Per evidenziare la follia di certi cantanti, anche quando hanno già conquistato la celebrità, narrerò di un altro fatto curioso. C’era un tizio che cantava da baritono, anche se lo aveva già fatto da tenore, che si impegnò a voler imitare Titta Ruffo; naturalmente, finì per non essere né carne né pesce. L’infelice voleva battere il colosso Titta. Quel tipo un giorno andò alla galleria Vittorio Emanuele -luogo di riunione degli artisti- e incontrò il capo della claque del teatro alla Scala. Lo avvicinò per parlargli male di tutti, questa era una delle sue caratteristiche più rilevanti, fino a quando non è stato interrotto da un accesso di tosse. Il suo interlocutore, per deriderlo, le disse: «Come è possibile che un artista come lei abbia la tosse? Non sa che può perdere la sua bella voce? Si rechi immediatamente alla farmacia Zambelleti per comprare una bottiglia di creosoto!». L’infelice andò subito ad acquistare questo sciroppo; si recò a casa sua e velocemente deglutì l’intero contenuto in un unico sorso. Logicamente, si intossicò. Quando si sentì male, uscì per la strada indossando i pantaloni senza cintura, agguantandoli con la mano. Salì su un’auto e in pochi istanti si trovò al consolato del suo paese; chiese di parlare con il console e una volta davanti a lui, non gli venne in mente altro che dire che: «era andato lì per morire sul suolo della propria patria». Il console, che era un gentiluomo dal temperamento delicato e dalla salute fragile, essendo a conoscenza di quello che sarebbe successo, cominciò a gridare, tale da far accorrere i vicini delle case adiacenti. In tutto questo, il console continuava a chiamare gli ospedali per mandare un’ambulanza, mentre il malato giaceva sul pavimento lamentandosi amaramente e dicendo che voleva morire lì. Finalmente arrivò un’ambulanza ma poi sorse un altro problema, il pazzo non voleva muoversi e essendo un uomo muscoloso e forte, gli infermieri hanno dovuto lottare per immobilizzarlo e portarlo in ospedale, dove gli fecero una lavanda gastrica. Quando, dopo qualche giorno guarì, lasciò l’Italia. Questo soggetto era un avvocato, ma il canto gli ha sconvolto il giudizio, perché con quest’arte non ci sono titoli che valgano. Chi ha una tale mania è irrimediabilmente perso. Non ho più saputo più nulla di lui.

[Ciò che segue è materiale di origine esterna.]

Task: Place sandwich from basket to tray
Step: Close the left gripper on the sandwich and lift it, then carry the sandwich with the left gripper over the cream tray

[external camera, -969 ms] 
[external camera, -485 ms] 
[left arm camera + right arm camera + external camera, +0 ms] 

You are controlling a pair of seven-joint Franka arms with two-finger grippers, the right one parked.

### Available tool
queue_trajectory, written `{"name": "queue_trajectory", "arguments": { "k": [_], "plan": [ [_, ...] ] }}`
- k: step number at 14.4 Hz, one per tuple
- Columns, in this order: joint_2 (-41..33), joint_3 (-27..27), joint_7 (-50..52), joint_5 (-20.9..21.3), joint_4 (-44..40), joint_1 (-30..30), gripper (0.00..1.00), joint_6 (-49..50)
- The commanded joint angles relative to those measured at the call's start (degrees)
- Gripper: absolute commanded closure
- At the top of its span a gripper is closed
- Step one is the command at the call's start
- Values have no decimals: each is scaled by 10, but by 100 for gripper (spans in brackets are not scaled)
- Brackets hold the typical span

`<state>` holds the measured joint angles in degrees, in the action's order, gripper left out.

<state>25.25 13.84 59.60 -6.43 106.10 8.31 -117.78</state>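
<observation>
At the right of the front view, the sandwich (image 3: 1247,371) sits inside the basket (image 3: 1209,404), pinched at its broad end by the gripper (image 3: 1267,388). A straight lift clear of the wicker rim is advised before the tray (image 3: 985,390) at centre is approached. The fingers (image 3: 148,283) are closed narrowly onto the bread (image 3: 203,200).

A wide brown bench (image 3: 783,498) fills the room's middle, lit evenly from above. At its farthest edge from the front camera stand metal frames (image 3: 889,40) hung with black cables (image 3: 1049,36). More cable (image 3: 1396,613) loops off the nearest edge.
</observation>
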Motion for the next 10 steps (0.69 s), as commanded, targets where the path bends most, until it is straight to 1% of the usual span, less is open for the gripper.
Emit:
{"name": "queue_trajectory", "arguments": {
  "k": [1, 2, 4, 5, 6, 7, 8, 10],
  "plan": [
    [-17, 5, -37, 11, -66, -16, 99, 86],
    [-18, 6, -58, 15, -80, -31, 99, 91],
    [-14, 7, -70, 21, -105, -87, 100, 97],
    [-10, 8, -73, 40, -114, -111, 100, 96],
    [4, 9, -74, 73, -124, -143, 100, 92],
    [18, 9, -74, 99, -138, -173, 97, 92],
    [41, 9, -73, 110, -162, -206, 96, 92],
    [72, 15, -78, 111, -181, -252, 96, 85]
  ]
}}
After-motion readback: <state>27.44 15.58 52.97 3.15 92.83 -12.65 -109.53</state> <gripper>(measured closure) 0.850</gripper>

Trovandomi a dare consigli e a raccontare aneddoti continuerò: Ci sono un’infinità di principianti che senza riflettere, si lanciano a debuttare incantati della vita, perché hanno la sfortuna di trovare uno di quei truffatori che vanno in giro offrendo la gloria e il successo ai cantanti novellini, con l’unico scopo di incassare soldi. E nel momento della verità, cosa succede? Che tali imbroglioni li fanno debuttare, si tengono i soldi, per quanto scarsi siano – poichè si accontentano di poco -, li presentano al debutto, che sarà un insuccesso, perché non gli fanno eseguire le prove sufficienti e inoltre è lo «zimbello», per tutta la vita, dei suoi nemici e anche di quelli che spesso si fanno passare per amici, dicendo di loro: «Poveri ragazzi, sono pazzi per il teatro!», ecc. E la conseguenza di questo primo passo falso causa la tragedia più grande della loro vita, perché in questa professione ci vuole molto denaro per studiare e la maggior parte delle volte viene intrapresa con l’aiuto dei loro familiari e se dopo questo investimento l’unica cosa che si ottiene è un fallimento, il resto della vita sarà destinato ad ascoltare i rimproveri e la stessa solfa: «Che peccato; se non avessi speso i soldi risparmiati per noi nella tua mania del canto, ora avremmo tutto l’oro del mondo!».
Testo estratto dal metodo Mi canto, Hipólito Lázaro, Barcellona, 1947.